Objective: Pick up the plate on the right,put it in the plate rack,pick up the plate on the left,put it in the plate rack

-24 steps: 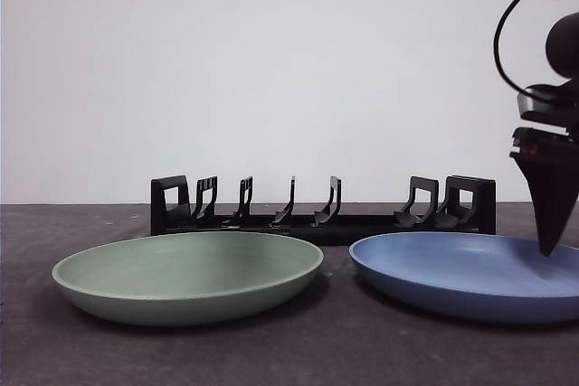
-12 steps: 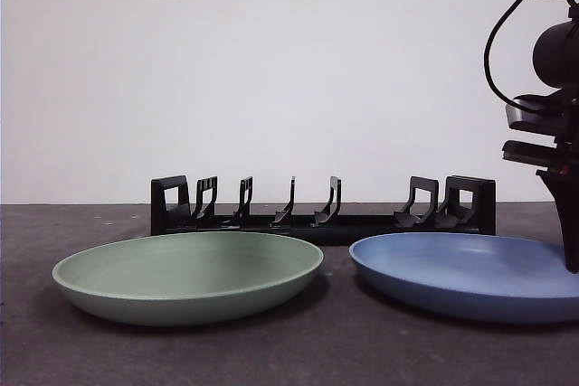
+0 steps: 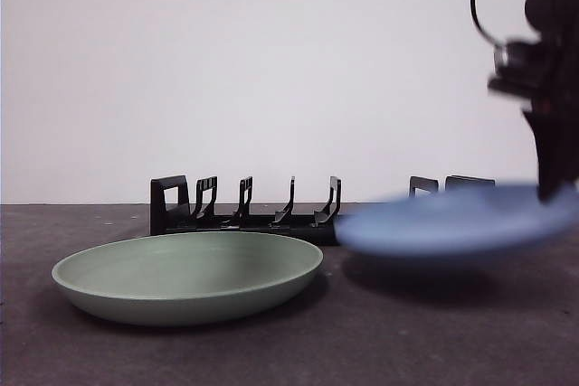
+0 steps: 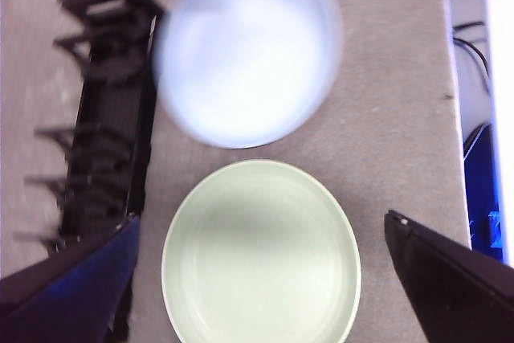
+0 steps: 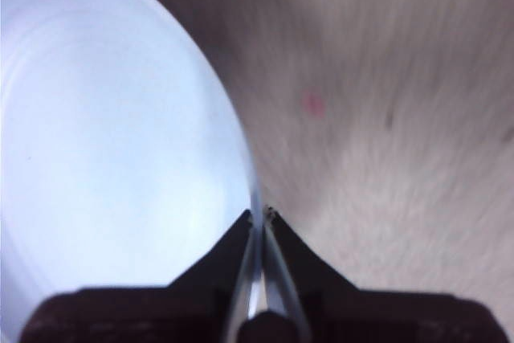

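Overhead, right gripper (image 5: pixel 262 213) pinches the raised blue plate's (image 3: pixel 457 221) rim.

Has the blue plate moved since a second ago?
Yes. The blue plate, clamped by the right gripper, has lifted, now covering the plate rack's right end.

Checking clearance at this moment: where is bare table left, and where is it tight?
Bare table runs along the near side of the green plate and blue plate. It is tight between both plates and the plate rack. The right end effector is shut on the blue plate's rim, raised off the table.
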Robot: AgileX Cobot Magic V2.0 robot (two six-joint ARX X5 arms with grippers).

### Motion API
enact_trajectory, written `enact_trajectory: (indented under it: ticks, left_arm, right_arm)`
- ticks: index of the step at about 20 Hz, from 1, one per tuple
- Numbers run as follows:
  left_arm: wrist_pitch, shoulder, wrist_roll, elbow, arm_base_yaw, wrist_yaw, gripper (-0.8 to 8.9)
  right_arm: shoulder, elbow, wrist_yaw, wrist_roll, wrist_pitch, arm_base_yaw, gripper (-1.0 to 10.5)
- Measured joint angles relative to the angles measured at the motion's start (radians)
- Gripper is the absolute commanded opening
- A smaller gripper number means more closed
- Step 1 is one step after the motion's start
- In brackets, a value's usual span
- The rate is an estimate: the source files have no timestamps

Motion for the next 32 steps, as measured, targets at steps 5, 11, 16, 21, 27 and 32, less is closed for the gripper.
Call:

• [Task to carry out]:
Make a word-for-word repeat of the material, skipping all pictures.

• [Your response]:
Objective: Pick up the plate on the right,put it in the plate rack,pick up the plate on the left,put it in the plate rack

-24 steps: 
-12 steps: 
+0 steps: 
+0 steps: 
+0 steps: 

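Overhead, right gripper (image 5: pixel 262 213) pinches the raised blue plate's (image 3: pixel 457 221) rim.

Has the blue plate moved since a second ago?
Yes. The blue plate, clamped by the right gripper, has lifted, now covering the plate rack's right end.

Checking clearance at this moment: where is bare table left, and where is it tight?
Bare table runs along the near side of the green plate and blue plate. It is tight between both plates and the plate rack. The right end effector is shut on the blue plate's rim, raised off the table.
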Robot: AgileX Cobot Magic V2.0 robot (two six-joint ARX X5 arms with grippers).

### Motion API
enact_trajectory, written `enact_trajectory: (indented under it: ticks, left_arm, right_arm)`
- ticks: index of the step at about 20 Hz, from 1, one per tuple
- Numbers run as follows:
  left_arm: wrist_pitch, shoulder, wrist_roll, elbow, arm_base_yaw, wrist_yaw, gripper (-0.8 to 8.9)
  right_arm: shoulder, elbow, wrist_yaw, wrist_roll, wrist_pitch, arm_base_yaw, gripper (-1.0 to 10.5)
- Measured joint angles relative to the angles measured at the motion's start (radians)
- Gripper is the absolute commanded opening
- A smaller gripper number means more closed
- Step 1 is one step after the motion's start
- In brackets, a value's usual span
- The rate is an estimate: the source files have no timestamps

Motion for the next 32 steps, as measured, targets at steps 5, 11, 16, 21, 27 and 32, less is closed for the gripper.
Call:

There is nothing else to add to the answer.